For Want Of A Bit
When Intel decided to add SIMD instructions to their x86 platform, they knew they wanted to minimize disruption to end users. To that end, they chose to alias the new MMX registers onto the existing x87 register file, which had been used to hold floating point values. The idea, I think, was to enable existing operating systems (such as Windows 95) to context switch the register state without needing an update. Context switching is the feature that enables multitasking operating systems to give each program the illusion that it is running inside a whole computer; each program gets a “time slice” of CPU time to run, then gets interrupted so another program can run.
With the new instructions, the chip would automatically go into “MMX mode” when an MMX instruction was encountered, then when the program was done executing MMX instructions, it had to execute the EMMS instruction before any x87 instructions could run again. (Though this quirk of implementation meant that MMX precluded the intermixing of floating point and SIMD integer instructions, no one seemed fazed at the prospect.)
Anyway.. once MMX-capable hardware became available, during testing Microsoft and Intel found that MMX programs were only working correctly… most of the time. There were unpredictable failures - the programs would sort of lose their mind periodically, and disrupt execution of other programs.
Eventually they realized that, although the operating system was correctly context switching all the x87/MMX register state between programs, one key piece of information was not being context switched, because it hadn’t existed when the Windows 95 context switching code had been written:
The MMX bit.
The mode bit that told the CPU whether the chip was running in x87 mode, or MMX mode.
Without correctly context switching that one bit of state, even programs that did not use MMX at all could be corrupted, because they’d get control after a context switch and the chip would think it was running in MMX mode when it was not. In turn, MMX code could start running incorrectly if the bit got cleared between context switches.
So we had to push an update to a VxD (the kernel mode modules used by Windows 95), and ship it in patches and “in the box” in Window 98. That hadn’t been the intention, but it was mitigated by the necessary delay in rollouts of software updated to take advantage of the new instructions.

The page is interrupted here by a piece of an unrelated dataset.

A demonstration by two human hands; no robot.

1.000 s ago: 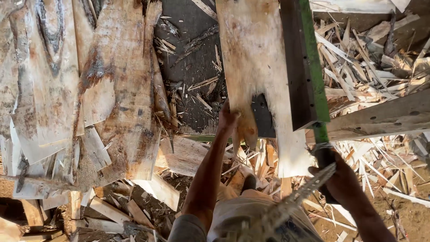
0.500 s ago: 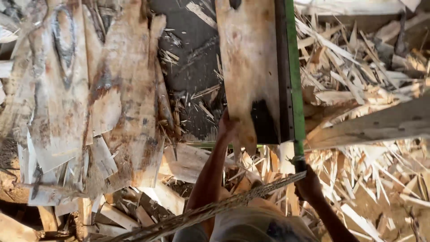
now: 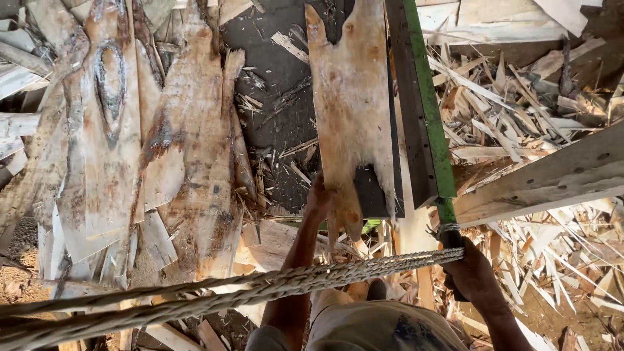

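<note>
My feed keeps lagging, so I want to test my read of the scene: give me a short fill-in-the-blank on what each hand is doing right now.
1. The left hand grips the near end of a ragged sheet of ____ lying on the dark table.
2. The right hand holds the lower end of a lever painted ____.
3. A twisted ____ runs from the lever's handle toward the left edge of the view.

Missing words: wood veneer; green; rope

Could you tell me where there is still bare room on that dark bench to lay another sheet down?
The dark surface is mostly bare between the stacked veneer sheets and the sheet held by the left hand, with only splinters there. Right of the green rail, offcuts crowd everything.
</note>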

I am not sure whether Intel or Microsoft was more to blame for this oversight. But it was quickly remedied, in two ways:
MMX’s successor SIMD instruction set (SSE, “streaming SIMD extensions”), added new register state instead of aliasing existing register state; and
Starting with SSE-capable machines, Intel added the FXSAVE/FXRESTORE instructions to save and restore register state, effectively shifting the division of labor to effect a correct context switch from entirely on the OS kernel, to chip-specific microcode. The operating system’s main responsibility then became to allocate the correct amount of memory to hold the thread context - a queryable parameter.
It’s not hard to contrive scenarios where a single bit makes all the difference in the world (sign bits come to mind); still, it’s amazing that right under the noses of seasoned CPU and operating system architects, the MMX mode bit managed to launch this sneak attack on platform stability.